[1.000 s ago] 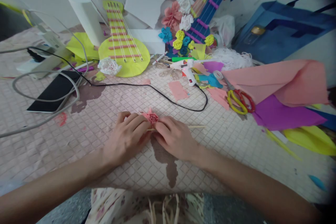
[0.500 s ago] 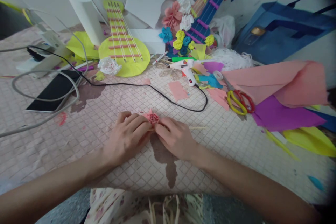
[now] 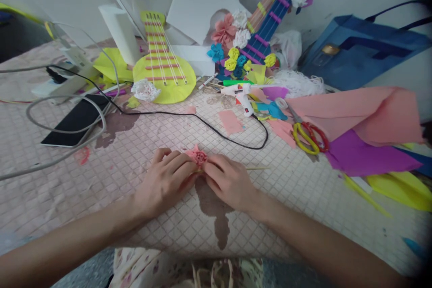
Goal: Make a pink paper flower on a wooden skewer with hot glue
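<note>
Between my two hands is a pink crepe-paper flower (image 3: pixel 200 157) with a tightly ruffled middle, just above the table. My left hand (image 3: pixel 168 177) is closed on its left side, fingertips bent over the paper. From the right, my right hand (image 3: pixel 229 180) pinches the flower's lower edge with thumb and forefinger. A thin wooden stick (image 3: pixel 258 168) sticks out to the right from behind my right hand; its left part is mostly covered by my fingers. Whether the flower is fixed to the stick I cannot tell.
A glue gun (image 3: pixel 241 96) with a black cord (image 3: pixel 216 129) lies beyond my hands. Scissors (image 3: pixel 308 138) and pink crepe paper (image 3: pixel 364 110) are to the right. At the back stand a yellow paper guitar (image 3: pixel 165 78) and a blue one (image 3: pixel 270 31). A black tablet (image 3: pixel 77 121) lies left.
The camera view has shifted slightly, so everything sits a little lower and farther right. Both hands keep their hold on the pink flower, with hardly any finger movement visible.
</note>
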Action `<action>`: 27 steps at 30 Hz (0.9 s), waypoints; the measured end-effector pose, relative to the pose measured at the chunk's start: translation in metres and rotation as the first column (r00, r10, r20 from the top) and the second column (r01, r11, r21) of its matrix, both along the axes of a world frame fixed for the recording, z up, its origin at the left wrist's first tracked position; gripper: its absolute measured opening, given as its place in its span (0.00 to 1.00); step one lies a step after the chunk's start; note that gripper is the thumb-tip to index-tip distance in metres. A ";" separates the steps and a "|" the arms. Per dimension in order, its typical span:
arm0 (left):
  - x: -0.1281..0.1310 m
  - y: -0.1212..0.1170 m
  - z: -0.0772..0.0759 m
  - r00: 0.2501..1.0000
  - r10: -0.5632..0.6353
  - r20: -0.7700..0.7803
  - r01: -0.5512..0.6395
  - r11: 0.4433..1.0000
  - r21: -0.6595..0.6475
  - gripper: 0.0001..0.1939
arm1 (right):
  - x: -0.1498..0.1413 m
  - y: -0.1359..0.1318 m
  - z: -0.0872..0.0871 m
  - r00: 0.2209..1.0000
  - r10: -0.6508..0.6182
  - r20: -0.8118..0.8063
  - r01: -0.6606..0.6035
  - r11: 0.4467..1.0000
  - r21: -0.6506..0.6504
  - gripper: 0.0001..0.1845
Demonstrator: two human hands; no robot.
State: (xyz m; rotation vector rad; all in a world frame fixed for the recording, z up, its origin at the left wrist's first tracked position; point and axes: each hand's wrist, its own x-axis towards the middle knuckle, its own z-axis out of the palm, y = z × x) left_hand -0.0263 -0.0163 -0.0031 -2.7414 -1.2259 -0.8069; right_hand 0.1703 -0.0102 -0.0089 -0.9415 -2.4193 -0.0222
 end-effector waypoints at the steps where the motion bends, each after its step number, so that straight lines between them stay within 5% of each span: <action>1: 0.000 0.000 0.000 1.000 0.000 -0.004 0.000 1.000 -0.008 0.04 | 0.000 0.000 -0.001 1.000 -0.001 -0.010 0.001 1.000 -0.016 0.07; 27: 0.000 -0.002 0.002 0.999 -0.016 -0.038 0.011 0.990 -0.142 0.05 | 0.003 0.001 -0.002 0.997 0.071 0.011 -0.069 0.989 -0.134 0.10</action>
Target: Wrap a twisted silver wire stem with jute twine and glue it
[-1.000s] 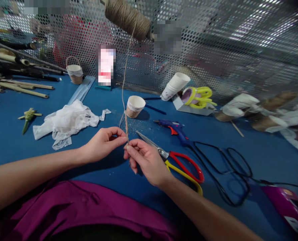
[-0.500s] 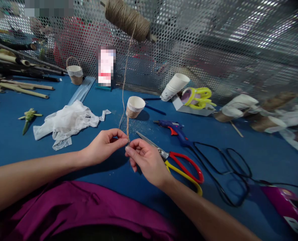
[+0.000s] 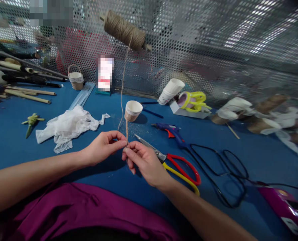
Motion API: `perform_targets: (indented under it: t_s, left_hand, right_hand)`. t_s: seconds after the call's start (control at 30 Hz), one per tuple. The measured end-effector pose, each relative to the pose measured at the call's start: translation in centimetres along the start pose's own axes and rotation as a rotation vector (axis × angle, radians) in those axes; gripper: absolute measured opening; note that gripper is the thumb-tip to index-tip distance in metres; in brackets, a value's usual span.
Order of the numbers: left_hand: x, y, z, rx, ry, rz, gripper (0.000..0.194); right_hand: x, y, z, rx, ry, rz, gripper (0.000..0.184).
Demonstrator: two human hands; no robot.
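Observation:
My left hand (image 3: 108, 145) and my right hand (image 3: 144, 160) meet over the table's near middle, both closed in a pinch. Between their fingertips is the lower end of a braided twine cord (image 3: 127, 132). The cord's far end reaches the side of a small twine-wrapped cup (image 3: 133, 112) with white lace round its rim. A thin strand of twine (image 3: 122, 90) runs down from the twine spool (image 3: 124, 30) to behind my left fingers. Open-bladed scissors (image 3: 161, 155) with red and yellow handles lie beside my right hand. The exact hold at the fingertips is partly hidden.
Past the scissors lies a blue glue gun (image 3: 171, 131) with a looped black cable. White lace (image 3: 68, 125) is heaped at left, near a small finished basket (image 3: 76, 81). Stacked paper cups (image 3: 171, 90) lean at the back, beside yellow-handled scissors (image 3: 196, 100). A perforated metal screen (image 3: 189, 43) closes off the rear.
The camera view has shifted slightly, so most things sit a little lower. My fingertips have moved a little at the cord's end; both hands still pinch there.

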State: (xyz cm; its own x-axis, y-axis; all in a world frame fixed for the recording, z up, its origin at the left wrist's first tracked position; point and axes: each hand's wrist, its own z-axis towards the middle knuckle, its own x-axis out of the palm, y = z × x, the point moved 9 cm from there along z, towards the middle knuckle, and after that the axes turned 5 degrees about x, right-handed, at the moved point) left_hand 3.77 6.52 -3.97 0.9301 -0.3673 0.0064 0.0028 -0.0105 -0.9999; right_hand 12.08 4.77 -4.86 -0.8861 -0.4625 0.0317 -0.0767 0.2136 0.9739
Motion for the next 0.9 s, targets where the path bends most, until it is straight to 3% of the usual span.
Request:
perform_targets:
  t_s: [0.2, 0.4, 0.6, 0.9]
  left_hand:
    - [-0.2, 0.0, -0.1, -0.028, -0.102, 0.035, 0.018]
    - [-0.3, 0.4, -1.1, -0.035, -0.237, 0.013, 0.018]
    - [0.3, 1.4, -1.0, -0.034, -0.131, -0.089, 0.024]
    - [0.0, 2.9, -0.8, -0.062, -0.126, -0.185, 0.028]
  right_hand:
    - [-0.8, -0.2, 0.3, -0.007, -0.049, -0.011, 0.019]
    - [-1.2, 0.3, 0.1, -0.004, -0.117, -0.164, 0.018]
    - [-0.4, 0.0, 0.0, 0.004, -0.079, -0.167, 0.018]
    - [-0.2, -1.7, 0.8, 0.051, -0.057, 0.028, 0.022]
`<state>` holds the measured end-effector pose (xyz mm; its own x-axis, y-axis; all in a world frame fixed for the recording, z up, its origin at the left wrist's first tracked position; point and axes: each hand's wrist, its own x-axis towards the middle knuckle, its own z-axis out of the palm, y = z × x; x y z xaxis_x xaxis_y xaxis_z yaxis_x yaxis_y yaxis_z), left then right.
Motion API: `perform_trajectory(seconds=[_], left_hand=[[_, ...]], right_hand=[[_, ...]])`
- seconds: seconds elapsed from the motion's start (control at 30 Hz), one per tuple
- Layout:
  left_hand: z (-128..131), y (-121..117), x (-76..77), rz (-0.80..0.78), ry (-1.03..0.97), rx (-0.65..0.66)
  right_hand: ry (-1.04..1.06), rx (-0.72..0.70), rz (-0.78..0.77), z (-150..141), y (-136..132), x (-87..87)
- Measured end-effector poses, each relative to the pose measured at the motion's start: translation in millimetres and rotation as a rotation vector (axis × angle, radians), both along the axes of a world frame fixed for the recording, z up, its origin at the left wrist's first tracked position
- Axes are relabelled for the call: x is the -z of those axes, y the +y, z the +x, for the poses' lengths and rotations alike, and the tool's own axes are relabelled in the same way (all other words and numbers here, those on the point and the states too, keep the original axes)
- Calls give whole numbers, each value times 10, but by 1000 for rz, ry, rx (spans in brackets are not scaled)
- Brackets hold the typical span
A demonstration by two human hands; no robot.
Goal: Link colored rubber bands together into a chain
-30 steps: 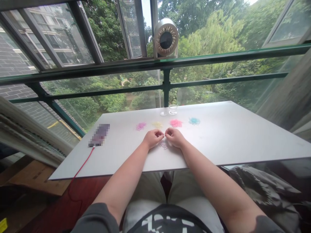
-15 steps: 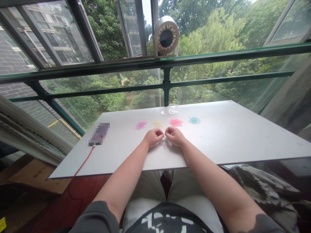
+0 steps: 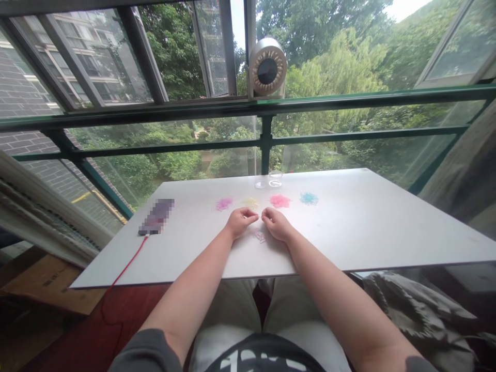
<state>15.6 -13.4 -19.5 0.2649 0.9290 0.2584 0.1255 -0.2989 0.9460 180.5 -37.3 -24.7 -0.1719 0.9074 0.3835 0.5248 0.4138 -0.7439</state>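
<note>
My left hand (image 3: 238, 223) and my right hand (image 3: 276, 224) face each other above the white table, fingertips pinched and almost meeting. Whatever lies between the fingertips is too small to make out. Just below them is a loose little heap of thin, pinkish-purple bands (image 3: 259, 236). Beyond my hands, small piles of thin, band-like loops form a row: a purple pile (image 3: 224, 204), a pale yellow pile (image 3: 250, 202), a pink pile (image 3: 279, 200) and a teal pile (image 3: 309, 198). My left hand is nearest the yellow pile, my right hand nearest the pink one.
Clear round containers (image 3: 275, 181) stand at the far edge of the white table (image 3: 360, 222). A blurred-out phone-like device (image 3: 157, 217) lies at left, its red cable (image 3: 129, 261) hanging over the edge. Green railing (image 3: 174, 114) and windows run behind.
The camera view has tilted slightly. Both hands stay over the same spot, with the left fingers a little straighter and fingertips still close together.
</note>
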Motion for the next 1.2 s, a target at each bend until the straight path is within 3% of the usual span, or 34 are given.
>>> perform_trajectory(seconds=[0.3, 0.53, 0.9, 1.2], left_hand=[[-67, 140, 56, -11, -201, -221], [-6, 8, -41, -123, -169, -33], [5, -49, -58, -135, -222, 32], [5, -59, -19, -29, -163, 60]], right_hand=[[-32, 5, -7, 3, -28, -31], [-38, 20, -11, -2, -31, -25], [-42, 7, -25, -24, -25, -6], [6, 27, -37, -45, -1, 6]])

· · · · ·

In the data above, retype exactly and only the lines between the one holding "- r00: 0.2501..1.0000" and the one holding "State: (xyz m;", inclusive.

  - r00: 0.2501..1.0000
  - r10: -0.5632..0.6353
  - r20: -0.7700..0.7803
  - r01: -0.5512..0.6395
  - r11: 0.4433..1.0000
  - r21: -0.6595..0.6475
  - gripper: 0.0001..0.1939
arm1 (right):
  - x: -0.1498..0.1413 m
  - y: -0.1359..0.1318 m
  - z: -0.0872..0.0871 m
  - r00: 0.2209..1.0000
  - r10: -0.6508..0.6182
  - r20: -0.8118..0.8063
  - r01: -0.6606..0.6035
  - r11: 0.4467..1.0000
  - r21: -0.6506..0.6504
  - gripper: 0.0001..0.1845
Demonstrator: two human hands; no robot.
State: (xyz m; rotation vector rad; all in a world frame fixed for the recording, z up, its origin at the left wrist's first tracked position; point and axes: each hand's wrist, its own x-axis towards the middle knuckle, its own z-axis out of the palm, y = z × x) left_hand -0.0263 -0.0163 -0.0031 -2.7414 -1.2259 -0.8069; right_hand 0.1703 -0.0102 -0.0089 -0.9415 -2.4193 -0.0222

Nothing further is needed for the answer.